He smiles. “I have an early meeting, and it sounds like you need to rest up, birthday girl.”
I need you to know if I wore panties or not, if we’re taking an inventory of what I need. I sit back, and he steps back, and here I am—back.
It’s not until I get in the door and am kicking off my salt-stained shoes that I realize I left the cupcake at the bar. Perfect. I go to the kitchen and pull out a box of stale Corn Pops. I drop onto the couch we got in the West Elm sale that was comfortable in the store and stare at the red and green lights Charlotte nailed up last month and will probably never take down. I munch on a handful of Pops and stare at the fresh bleach spot on the carpet that still needs vacuuming. I notice the blinking and reach over to hit play. “Logan, happy birthday!” Our crackly machine can’t suppress Delia’s exuberance. Delia wouldn’t have let me throw the party uptown. A few years older, she was always the practical one, reminding Kelsey and me that it was time to let the frog go, time to do our homework. “Another year, can you believe it?” I can’t. “Call me, want to catch up. Let me give you my new cell.”
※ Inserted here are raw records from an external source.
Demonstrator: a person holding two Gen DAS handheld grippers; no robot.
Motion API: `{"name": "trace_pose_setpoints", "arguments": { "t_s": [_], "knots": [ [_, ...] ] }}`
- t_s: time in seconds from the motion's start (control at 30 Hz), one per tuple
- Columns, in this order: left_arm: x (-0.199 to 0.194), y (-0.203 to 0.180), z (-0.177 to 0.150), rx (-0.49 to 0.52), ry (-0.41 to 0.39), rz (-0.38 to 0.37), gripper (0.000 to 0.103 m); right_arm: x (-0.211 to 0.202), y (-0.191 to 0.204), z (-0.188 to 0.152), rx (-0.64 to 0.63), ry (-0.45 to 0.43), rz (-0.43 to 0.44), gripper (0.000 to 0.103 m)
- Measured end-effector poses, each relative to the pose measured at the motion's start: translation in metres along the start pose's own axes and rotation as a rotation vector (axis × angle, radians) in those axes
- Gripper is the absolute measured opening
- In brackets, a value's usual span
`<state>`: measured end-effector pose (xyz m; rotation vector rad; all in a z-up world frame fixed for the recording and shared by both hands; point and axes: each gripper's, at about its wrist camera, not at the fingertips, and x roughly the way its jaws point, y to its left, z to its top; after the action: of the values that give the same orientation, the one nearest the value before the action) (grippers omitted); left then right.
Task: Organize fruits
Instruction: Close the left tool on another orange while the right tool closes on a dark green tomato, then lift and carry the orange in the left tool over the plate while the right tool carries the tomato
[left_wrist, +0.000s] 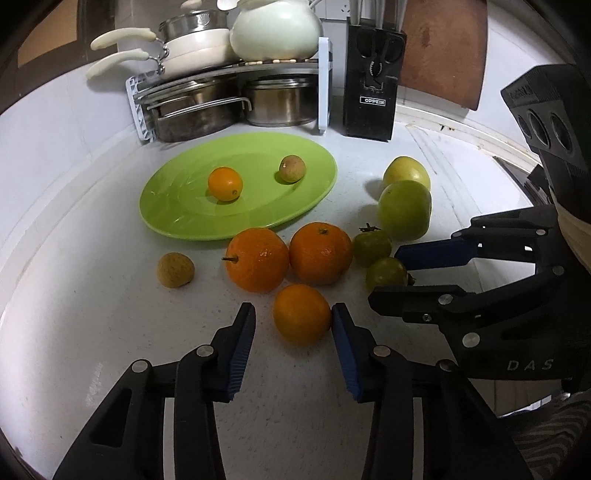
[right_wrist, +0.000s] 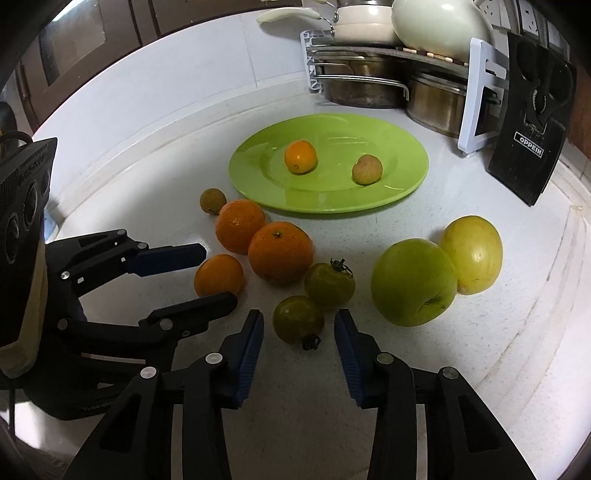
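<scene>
White bench (left_wrist: 55, 206) carries the fruit. Far left lies a small brown lychee-like fruit (left_wrist: 175, 270), apart from the rest. Next, the green plate (left_wrist: 173, 221) already holds a small orange (left_wrist: 225, 183) and a brownish fruit (left_wrist: 291, 168). In front of it sit two large oranges (left_wrist: 257, 259), touching or nearly so. The left gripper (left_wrist: 293, 325) stands open around a smaller orange (left_wrist: 301, 314), its right finger at the skin, its left finger apart. Further right, the right gripper (right_wrist: 299, 325) is open around the nearer of two green tomatoes (right_wrist: 297, 319), touching neither side. A green apple (right_wrist: 413, 281) and a yellow fruit (right_wrist: 472, 254) lie beyond, touching. Judgement: the pick-up step is in hand, most fruit unsorted. Next move calls for closing gently on each round fruit, then lifting to the plate without nudging neighbours.
</scene>
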<state>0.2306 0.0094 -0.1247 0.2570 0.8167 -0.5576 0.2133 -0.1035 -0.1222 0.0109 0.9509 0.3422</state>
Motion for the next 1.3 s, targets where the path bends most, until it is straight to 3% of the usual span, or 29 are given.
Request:
{"name": "trace_pose_setpoints", "arguments": {
  "t_s": [0.3,0.8,1.3],
  "knots": [
    [0.002,0.003,0.001,-0.039,0.011,0.004,0.032,0.004,0.000,0.000,0.008,0.009,0.009,0.031],
    [-0.017,0.001,0.000,-0.075,-0.015,0.021,0.032,-0.008,0.007,-0.003,0.005,-0.017,-0.003,0.030],
    [-0.056,-0.008,0.007,-0.108,-0.094,0.057,0.032,-0.048,0.012,0.000,-0.001,-0.110,-0.004,0.030]
  ]
}}
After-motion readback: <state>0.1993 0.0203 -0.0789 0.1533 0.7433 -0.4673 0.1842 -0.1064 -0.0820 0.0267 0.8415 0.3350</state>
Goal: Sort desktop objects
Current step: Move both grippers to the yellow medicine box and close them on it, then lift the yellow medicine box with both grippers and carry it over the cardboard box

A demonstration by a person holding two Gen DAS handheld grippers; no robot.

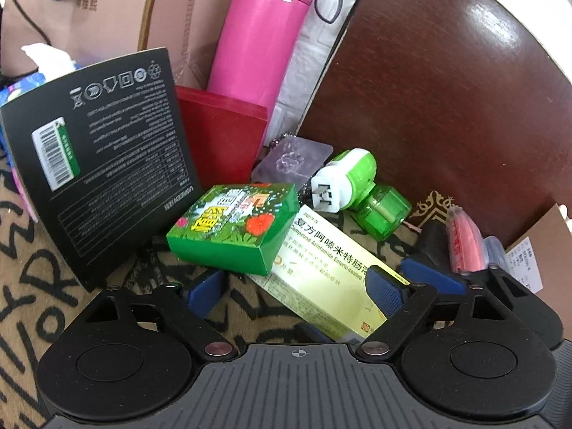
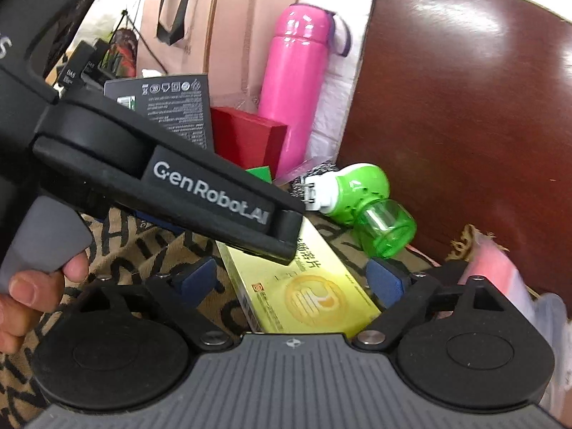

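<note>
A yellow medicine box (image 1: pixel 321 268) lies flat on the lettered cloth. My left gripper (image 1: pixel 295 289) stands open around its near end, the right pad over the box and the left pad off it. In the right wrist view the same yellow box (image 2: pixel 307 293) lies between the pads of my open right gripper (image 2: pixel 292 277). One finger (image 2: pixel 279 236) of the left gripper crosses above it. A green printed box (image 1: pixel 232 228) rests against the yellow one. A green plug-in vaporiser (image 1: pixel 357 186) lies on its side behind them.
A black carton (image 1: pixel 103 150) leans at the left, beside a red box (image 1: pixel 221 136) and a pink flask (image 1: pixel 261 35). A dark wooden chair back (image 1: pixel 447 89) closes off the right. A pink packet (image 1: pixel 464 243) lies at its foot. A person's hand (image 2: pixel 21 304) grips the left tool.
</note>
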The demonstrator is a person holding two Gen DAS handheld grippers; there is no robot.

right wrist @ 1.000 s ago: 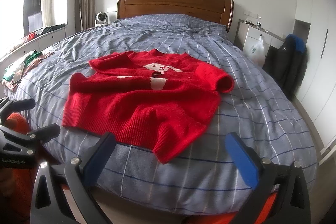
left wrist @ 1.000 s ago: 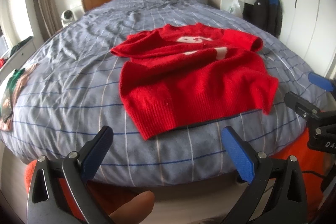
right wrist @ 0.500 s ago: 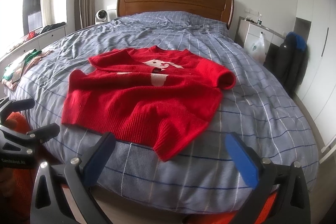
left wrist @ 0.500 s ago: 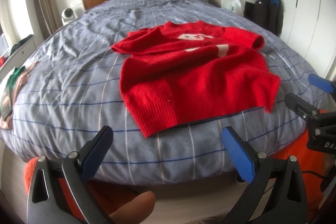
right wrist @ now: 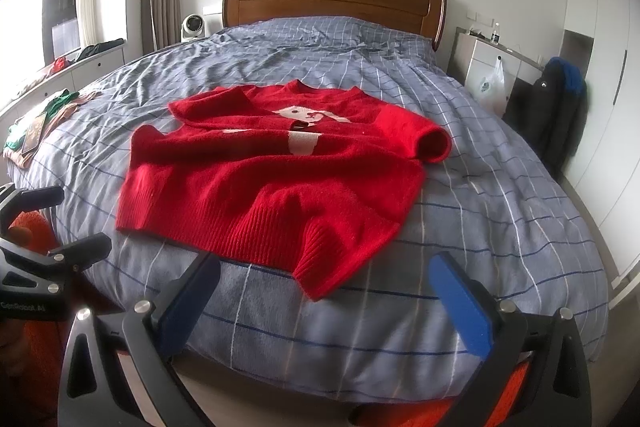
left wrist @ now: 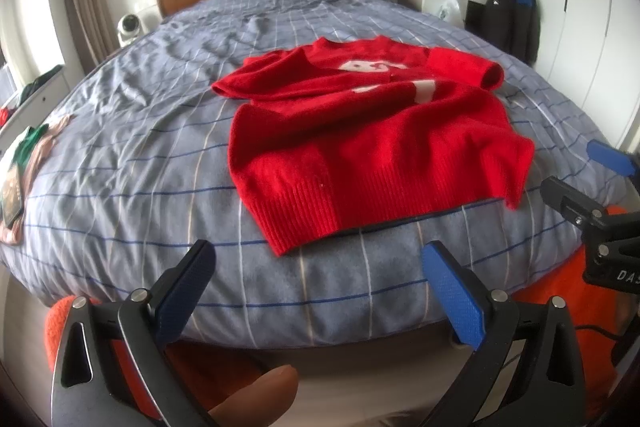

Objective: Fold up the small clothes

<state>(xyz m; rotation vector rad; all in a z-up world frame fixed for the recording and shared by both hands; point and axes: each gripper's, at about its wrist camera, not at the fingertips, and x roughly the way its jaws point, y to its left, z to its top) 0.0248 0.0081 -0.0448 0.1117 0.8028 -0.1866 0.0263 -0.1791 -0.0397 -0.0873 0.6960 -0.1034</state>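
Note:
A small red knitted sweater (left wrist: 368,139) with a white pattern lies on the grey checked bed (left wrist: 140,155), its left sleeve folded across the chest and its hem toward me. It also shows in the right wrist view (right wrist: 276,179). My left gripper (left wrist: 320,267) is open and empty, held just off the bed's near edge, short of the hem's left corner. My right gripper (right wrist: 324,283) is open and empty, close to the hem's right corner. The right gripper (left wrist: 600,203) also shows at the right edge of the left wrist view.
A wooden headboard (right wrist: 332,3) stands at the far end. Other clothes (left wrist: 24,163) lie at the bed's left edge. A white dresser (right wrist: 492,67) and a dark jacket (right wrist: 560,115) are to the right. A small fan (right wrist: 192,27) sits at the back left.
Both grippers have moved slightly forward toward the bed; the sweater looks a little nearer. The sweater itself has not moved.

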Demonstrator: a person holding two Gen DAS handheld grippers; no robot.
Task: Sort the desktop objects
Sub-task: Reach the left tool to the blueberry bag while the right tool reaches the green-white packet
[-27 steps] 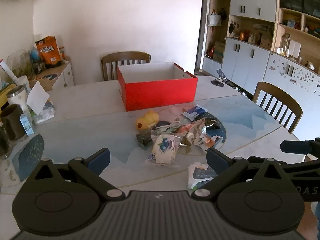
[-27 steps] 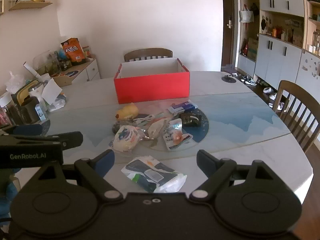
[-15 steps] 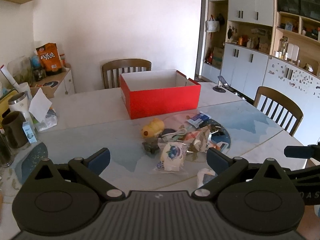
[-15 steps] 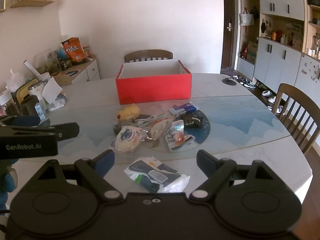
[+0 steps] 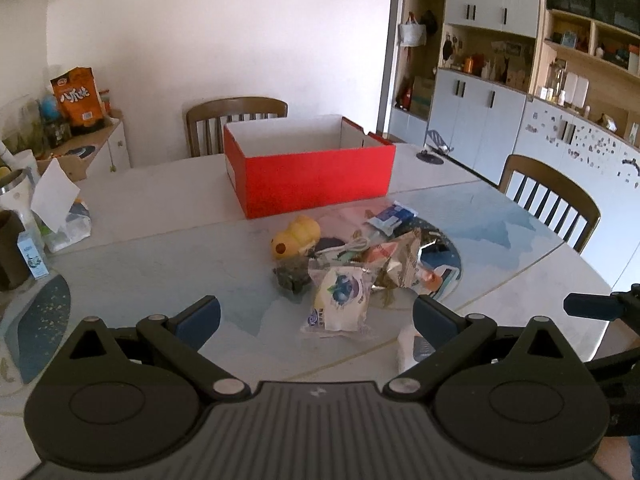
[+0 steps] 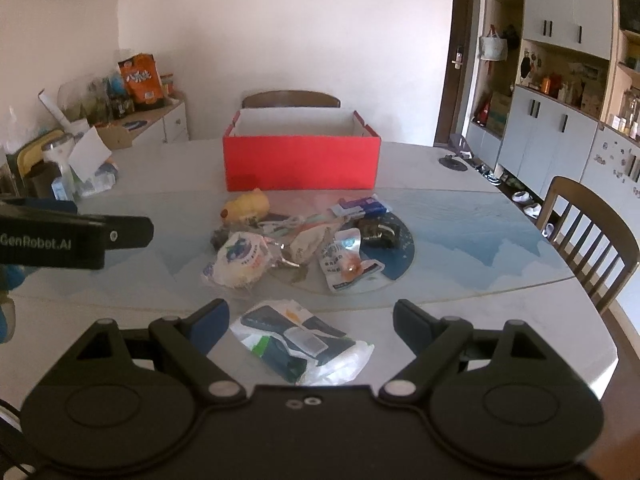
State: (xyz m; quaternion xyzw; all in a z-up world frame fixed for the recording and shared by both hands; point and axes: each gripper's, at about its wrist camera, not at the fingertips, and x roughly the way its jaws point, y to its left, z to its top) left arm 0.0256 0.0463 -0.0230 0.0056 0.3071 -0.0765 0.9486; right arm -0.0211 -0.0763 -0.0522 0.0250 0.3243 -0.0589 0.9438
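Red box [image 6: 301,162] waits empty at the bench's far edge. We hold both grippers, left gripper [image 5: 316,316] and right gripper [image 6: 311,320], wide open; we should pinch one packet [image 6: 302,342] gently.

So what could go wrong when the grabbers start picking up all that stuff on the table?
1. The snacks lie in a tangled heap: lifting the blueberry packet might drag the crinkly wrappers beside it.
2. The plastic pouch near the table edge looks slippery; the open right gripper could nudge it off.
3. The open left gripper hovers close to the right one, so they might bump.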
She rattles off her number, and the machine goes quiet. The Christmas lights blink. I look at my doorway, and I can’t. I can’t take this dress off and go to sleep, admit that this was it, the birthday he put me in a cab, that I’m about to get into bed alone and wake up hungover, that I’m here, again, having to make a decision to wait for the next flirty e-mail, the next text, the next late-night phone call, or I have to get over him all over again. “Fuck,” I say quietly to the scorch mark on the ceiling. Then I realize Delia’s never asked me to call her back before.
One a.m., ten L.A. time. Delia will be at her birthday dinner, and I can leave a message and go eat these Pops properly—in the bathtub. She answers on the first ring. “Happy birthday!”
“Delia, you, too!” I say, trying to moisten my mouthful. “Hope I’m not interrupting your party!”
“No! We did this tasting-menu thing early, an oma-something.”
“Omakase?”
“Yes. Oh, my God, they gave me something that tasted like a perm and looked like a used condom.” She lets out a whoop like I haven’t heard since we last spoke, four or five birthdays ago. “I don’t know that everything that gets dragged up from the sea should wind up on a plate, you know what I’m saying?”
“I couldn’t agree more.” I smile.
“How was your birthday?”
“Terrific.” I hedge. “I had a party at this Holden Caulfield-y place, and now I’m just struggling to keep my eyes open.” I cross to the bathroom to see if Charlotte still has any Ambien left to quell this building clench under my ribs.
“Well, I won’t keep you. I just wanted to ask. Kelsey has a break next week before her tour starts, and she’s dying to see you.”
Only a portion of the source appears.